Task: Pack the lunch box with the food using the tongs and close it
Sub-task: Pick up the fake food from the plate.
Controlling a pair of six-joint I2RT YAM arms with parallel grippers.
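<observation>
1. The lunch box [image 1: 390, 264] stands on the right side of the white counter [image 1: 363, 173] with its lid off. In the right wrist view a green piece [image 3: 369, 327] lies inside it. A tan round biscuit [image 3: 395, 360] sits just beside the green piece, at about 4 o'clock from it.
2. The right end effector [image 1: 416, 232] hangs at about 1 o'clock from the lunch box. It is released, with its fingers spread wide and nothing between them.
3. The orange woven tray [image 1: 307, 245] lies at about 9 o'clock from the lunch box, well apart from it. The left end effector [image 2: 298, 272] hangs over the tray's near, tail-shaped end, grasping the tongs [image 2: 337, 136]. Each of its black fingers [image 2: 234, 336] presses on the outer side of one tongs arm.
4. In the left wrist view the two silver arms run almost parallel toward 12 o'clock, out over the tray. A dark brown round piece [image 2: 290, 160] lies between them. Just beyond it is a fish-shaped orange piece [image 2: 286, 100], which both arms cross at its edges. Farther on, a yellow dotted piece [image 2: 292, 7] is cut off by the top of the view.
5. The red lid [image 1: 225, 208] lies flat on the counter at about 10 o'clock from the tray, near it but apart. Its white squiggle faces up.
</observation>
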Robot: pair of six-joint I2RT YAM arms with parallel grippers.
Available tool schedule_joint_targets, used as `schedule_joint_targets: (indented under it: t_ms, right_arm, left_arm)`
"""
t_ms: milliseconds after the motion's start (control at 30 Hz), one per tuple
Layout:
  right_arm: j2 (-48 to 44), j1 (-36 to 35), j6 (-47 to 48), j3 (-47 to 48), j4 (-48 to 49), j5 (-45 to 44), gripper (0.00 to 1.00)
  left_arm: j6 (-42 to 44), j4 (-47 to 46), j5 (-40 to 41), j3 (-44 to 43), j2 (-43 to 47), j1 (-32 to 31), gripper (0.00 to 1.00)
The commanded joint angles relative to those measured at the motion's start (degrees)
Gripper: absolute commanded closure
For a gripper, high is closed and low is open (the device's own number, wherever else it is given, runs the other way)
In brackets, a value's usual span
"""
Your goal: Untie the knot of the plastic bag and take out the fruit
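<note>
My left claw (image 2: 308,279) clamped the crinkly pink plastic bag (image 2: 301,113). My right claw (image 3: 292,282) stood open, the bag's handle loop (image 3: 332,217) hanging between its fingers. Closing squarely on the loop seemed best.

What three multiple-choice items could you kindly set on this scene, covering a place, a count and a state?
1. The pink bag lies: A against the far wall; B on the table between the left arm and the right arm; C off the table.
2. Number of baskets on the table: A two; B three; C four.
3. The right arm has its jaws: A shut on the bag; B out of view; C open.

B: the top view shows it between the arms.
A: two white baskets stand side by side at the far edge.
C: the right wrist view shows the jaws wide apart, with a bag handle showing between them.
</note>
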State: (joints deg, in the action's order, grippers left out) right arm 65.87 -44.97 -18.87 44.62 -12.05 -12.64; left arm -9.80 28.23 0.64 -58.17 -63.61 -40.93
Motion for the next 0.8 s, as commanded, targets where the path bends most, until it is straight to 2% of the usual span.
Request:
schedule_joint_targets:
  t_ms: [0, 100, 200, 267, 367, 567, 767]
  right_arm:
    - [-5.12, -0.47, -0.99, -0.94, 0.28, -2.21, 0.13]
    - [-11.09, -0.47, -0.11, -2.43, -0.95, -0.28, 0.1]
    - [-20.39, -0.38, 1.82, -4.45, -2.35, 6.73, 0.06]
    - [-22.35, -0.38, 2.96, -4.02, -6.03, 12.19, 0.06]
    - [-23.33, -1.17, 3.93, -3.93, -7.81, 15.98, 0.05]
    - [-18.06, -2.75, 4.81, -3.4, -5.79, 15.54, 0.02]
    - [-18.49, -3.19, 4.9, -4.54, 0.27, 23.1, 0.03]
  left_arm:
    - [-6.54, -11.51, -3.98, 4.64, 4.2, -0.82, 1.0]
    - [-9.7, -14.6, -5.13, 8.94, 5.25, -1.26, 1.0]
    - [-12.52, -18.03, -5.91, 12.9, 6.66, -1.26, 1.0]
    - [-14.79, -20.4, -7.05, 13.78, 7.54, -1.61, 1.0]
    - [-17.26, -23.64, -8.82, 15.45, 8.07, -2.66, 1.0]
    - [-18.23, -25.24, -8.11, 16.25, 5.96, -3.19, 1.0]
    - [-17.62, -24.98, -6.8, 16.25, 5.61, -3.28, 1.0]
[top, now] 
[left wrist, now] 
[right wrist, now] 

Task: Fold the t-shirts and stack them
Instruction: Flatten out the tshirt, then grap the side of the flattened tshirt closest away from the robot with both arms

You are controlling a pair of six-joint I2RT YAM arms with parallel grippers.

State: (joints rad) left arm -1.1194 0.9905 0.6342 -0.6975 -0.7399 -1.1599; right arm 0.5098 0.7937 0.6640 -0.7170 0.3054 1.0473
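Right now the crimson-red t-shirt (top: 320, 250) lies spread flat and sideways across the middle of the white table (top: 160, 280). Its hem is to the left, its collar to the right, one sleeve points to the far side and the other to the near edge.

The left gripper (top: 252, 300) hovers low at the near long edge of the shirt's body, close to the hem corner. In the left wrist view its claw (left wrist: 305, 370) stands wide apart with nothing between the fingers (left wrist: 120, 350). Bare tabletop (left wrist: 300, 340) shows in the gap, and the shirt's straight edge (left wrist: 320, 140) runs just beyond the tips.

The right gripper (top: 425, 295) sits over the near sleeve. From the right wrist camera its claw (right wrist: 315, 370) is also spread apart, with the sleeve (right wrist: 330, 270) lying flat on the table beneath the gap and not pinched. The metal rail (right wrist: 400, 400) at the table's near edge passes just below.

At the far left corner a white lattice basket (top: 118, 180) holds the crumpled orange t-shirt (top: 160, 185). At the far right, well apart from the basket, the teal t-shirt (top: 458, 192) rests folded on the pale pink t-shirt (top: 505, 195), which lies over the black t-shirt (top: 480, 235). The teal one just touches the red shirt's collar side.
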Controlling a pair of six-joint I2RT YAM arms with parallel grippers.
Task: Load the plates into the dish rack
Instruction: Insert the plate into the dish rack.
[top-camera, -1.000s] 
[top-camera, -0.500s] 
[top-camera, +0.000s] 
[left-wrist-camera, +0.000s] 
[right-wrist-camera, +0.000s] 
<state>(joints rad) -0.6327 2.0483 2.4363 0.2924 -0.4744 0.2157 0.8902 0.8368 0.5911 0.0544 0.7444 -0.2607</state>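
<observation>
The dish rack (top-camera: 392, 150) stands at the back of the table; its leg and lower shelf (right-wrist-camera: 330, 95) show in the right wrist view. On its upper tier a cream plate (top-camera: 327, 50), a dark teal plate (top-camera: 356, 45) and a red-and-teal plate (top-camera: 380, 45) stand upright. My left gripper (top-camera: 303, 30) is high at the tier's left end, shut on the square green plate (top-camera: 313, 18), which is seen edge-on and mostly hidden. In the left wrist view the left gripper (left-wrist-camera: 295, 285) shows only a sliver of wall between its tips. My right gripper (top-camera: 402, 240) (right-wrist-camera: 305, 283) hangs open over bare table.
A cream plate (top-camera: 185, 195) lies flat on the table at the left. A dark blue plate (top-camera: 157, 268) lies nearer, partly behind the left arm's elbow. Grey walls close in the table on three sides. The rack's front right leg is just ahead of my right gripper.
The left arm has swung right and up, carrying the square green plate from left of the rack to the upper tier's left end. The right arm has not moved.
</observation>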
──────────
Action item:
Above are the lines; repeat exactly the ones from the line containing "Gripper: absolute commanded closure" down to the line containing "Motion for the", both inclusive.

Solution:
Gripper: absolute commanded closure
For a gripper, high is closed and low is open (the device's own number, wherever else it is given, runs the other way)
In brackets, a value's usual span
"""
Your goal: Untie the knot of the plastic bag and take out the fruit
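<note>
My left claw (image 2: 308,279) clamped the crinkly pink plastic bag (image 2: 301,113). My right claw (image 3: 292,282) stood open, the bag's handle loop (image 3: 332,217) hanging between its fingers. Closing squarely on the loop seemed best.

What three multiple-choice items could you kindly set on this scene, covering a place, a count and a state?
1. The pink bag lies: A against the far wall; B on the table between the left arm and the right arm; C off the table.
2. Number of baskets on the table: A two; B three; C four.
3. The right arm has its jaws: A shut on the bag; B out of view; C open.

B: the top view shows it between the arms.
A: two white baskets stand side by side at the far edge.
C: the right wrist view shows the jaws wide apart, with a bag handle showing between them.
</note>
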State: (joints deg, in the action's order, grippers left out) right arm 65.87 -44.97 -18.87 44.62 -12.05 -12.64; left arm -9.80 28.23 0.64 -58.17 -63.61 -40.93
Motion for the next 0.8 s, as commanded, targets where the path bends most, until it is straight to 2% of the usual span.

This answer requires no additional content.